* Problem to work on *
Taking the listing below, restate word for word each line from the line with "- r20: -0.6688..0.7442" to the line with "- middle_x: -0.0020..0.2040", ends included, and stop there.

Data section Start Marker

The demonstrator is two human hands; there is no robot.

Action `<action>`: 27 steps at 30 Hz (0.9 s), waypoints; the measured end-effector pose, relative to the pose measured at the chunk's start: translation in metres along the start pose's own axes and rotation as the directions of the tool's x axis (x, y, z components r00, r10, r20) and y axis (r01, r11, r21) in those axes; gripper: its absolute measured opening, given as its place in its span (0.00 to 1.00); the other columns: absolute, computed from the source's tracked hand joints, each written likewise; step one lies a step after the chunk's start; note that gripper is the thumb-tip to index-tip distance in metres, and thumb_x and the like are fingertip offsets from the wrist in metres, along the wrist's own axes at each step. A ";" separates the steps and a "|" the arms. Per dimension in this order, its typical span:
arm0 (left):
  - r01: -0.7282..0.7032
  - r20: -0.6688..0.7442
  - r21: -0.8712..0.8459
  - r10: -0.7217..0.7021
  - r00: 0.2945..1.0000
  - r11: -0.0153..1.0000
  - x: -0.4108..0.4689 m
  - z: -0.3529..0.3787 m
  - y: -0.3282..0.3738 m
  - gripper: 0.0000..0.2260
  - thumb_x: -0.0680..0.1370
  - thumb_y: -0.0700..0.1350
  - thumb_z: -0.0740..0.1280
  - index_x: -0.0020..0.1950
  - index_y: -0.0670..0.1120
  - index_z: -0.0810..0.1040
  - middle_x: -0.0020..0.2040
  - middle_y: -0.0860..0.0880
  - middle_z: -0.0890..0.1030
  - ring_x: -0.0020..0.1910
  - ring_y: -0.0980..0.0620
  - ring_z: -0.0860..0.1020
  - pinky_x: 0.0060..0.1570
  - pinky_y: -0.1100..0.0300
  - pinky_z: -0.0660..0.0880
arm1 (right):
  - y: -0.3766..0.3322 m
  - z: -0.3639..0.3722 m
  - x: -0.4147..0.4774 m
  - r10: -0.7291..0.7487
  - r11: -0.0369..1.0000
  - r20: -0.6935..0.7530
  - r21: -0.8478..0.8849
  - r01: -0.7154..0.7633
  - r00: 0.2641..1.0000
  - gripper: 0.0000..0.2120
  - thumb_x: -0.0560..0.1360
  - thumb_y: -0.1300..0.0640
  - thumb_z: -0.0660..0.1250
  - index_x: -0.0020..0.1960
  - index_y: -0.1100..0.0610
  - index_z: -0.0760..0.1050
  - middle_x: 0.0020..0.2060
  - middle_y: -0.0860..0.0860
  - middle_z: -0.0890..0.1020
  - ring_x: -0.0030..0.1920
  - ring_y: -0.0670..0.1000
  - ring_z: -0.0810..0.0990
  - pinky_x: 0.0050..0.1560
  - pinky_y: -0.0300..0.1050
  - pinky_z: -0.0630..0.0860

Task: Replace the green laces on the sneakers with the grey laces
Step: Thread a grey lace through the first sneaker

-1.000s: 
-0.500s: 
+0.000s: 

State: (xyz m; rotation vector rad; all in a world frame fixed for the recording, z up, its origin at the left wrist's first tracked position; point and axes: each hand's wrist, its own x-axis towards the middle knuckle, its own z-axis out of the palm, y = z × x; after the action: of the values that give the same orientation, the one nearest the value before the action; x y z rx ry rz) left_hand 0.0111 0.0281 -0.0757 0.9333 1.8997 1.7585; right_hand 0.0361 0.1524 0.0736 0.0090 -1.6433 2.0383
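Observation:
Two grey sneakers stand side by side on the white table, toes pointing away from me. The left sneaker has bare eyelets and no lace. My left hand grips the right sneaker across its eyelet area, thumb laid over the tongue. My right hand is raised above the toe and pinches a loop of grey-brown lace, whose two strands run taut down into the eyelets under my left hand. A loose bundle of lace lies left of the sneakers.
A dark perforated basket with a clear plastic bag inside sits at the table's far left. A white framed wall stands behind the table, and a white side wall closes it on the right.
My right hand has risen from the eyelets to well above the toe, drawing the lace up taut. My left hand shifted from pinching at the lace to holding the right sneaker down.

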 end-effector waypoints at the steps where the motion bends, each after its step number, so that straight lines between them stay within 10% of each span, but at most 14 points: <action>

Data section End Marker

* Task result *
  - r20: -0.6688..0.7442
  - r21: -0.8712..0.8459
  - r10: -0.7217..0.7021
  - r00: 0.2945..1.0000
  - r11: -0.0153..1.0000
  - x: -0.4108..0.4689 m
  - z: -0.3529..0.3787 m
  - y: -0.3282..0.3738 m
  - gripper: 0.0000..0.2260
  - thumb_x: -0.0680..0.1370
  - thumb_y: -0.0700..0.1350
  - thumb_z: -0.0740..0.1280
  - index_x: -0.0020..0.1950
  - index_y: -0.0670..0.1120
  - index_z: -0.0810..0.1040
  - middle_x: -0.0020..0.2040

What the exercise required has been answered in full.